Per Panzeri un massimo di un anno di detenzione in carcere che potrebbe scontare anche con l’ausilio del braccialetto elettronico, a patto che le sua informazioni siano determinati per scoperchiare l’intero imbroglio. Tra le informazioni che dovrebbe fornire: gli accordi finanziari con i Paesi terzi, le strutture finanziarie messe in atto, i beneficiari delle strutture realizzate e dei vantaggi offerti, il coinvolgimento di persone note e sconosciute nel caso, inclusa l’identità delle persone che ammette di aver corrotto.

Panzeri, secondo i media belgi, avrebbe ammesso “di aver partecipato a un’organizzazione criminale e di essere stato un corruttore attivo” e “di aver consegnato 120mila euro al collega socialista Marc Tarabella”.

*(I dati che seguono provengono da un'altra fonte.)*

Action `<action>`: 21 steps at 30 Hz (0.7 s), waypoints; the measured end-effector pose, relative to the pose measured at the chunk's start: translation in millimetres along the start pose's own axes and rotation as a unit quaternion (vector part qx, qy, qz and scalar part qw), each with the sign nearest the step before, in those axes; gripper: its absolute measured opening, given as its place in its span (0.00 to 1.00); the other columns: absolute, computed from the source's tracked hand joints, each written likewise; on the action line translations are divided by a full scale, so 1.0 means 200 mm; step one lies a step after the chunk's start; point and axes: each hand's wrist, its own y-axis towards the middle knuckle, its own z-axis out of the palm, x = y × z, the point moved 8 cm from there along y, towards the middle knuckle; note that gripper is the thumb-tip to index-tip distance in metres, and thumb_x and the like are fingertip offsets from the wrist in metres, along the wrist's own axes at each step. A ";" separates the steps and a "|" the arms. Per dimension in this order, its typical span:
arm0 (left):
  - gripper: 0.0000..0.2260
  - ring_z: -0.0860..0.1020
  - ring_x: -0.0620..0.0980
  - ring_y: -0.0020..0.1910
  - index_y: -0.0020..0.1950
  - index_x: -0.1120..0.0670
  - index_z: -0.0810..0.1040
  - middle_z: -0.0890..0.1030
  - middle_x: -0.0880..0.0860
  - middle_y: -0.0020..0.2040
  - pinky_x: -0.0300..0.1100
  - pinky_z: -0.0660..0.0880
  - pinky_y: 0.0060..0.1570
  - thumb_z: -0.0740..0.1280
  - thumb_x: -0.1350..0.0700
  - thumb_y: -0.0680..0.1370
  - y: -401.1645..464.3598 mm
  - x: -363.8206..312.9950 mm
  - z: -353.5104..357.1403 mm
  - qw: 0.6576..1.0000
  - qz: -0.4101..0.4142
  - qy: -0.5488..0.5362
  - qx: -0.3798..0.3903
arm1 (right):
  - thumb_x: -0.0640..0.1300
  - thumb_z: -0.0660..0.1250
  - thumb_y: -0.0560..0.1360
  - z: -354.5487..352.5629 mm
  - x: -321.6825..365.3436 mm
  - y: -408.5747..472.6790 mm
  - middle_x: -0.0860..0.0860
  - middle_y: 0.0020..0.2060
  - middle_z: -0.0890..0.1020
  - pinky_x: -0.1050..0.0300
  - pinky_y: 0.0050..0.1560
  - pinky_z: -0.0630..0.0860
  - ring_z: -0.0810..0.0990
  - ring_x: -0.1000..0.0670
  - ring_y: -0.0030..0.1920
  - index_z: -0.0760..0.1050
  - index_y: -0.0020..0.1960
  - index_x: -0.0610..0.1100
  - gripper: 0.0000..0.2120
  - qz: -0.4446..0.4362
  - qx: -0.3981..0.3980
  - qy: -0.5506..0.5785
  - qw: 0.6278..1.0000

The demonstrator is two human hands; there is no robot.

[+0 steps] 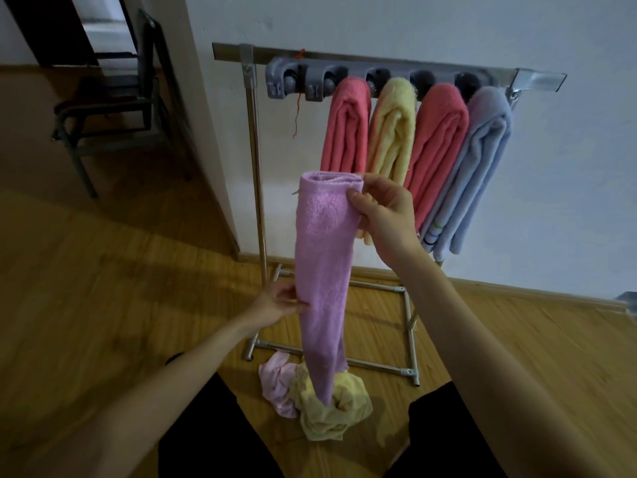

La Procura federale belga ha quindi confermato l’accordo: “Uno degli importanti protagonisti di questo caso, Pier Antonio Panzeri, accompagnato dai suoi avvocati, ha firmato un memorandum con il Procuratore Federale, riguardo gli articoli da 216/1 a 216/8 del Codice di procedura penale”, si legge in un comunicato stampa della Procura federale. Oltre alla reclusione l’accordo prevede ” una multa e la confisca di tutti i beni finora acquisiti, stimata attualmente in un milione di euro”.

Le accuse. Panzeri è accusato di presunti atti di organizzazione criminale, corruzione e riciclaggio di denaro per influenzare le decisioni Ue su Qatar e Marocco. per lui le porte dell’aula del tribunale di Bruxelles si riapriranno a febbraio, per un riesame della sua custodia cautelare.

Coinvolta tutta la famiglia Panzeri. Il 16 gennaio, la Corte d’appello di Brescia ha dato l’ok per l’estradizione in Belgio di Silvia Panzeri, figlia dell’ex eurodeputato. Per la moglie Maria Colleoni invece, un altro collegio della Corte ha autorizzato la consegna. Le due donne sono ai domiciliari in Italia, con le accuse di concorso in associazione per delinquere, corruzione e riciclaggio.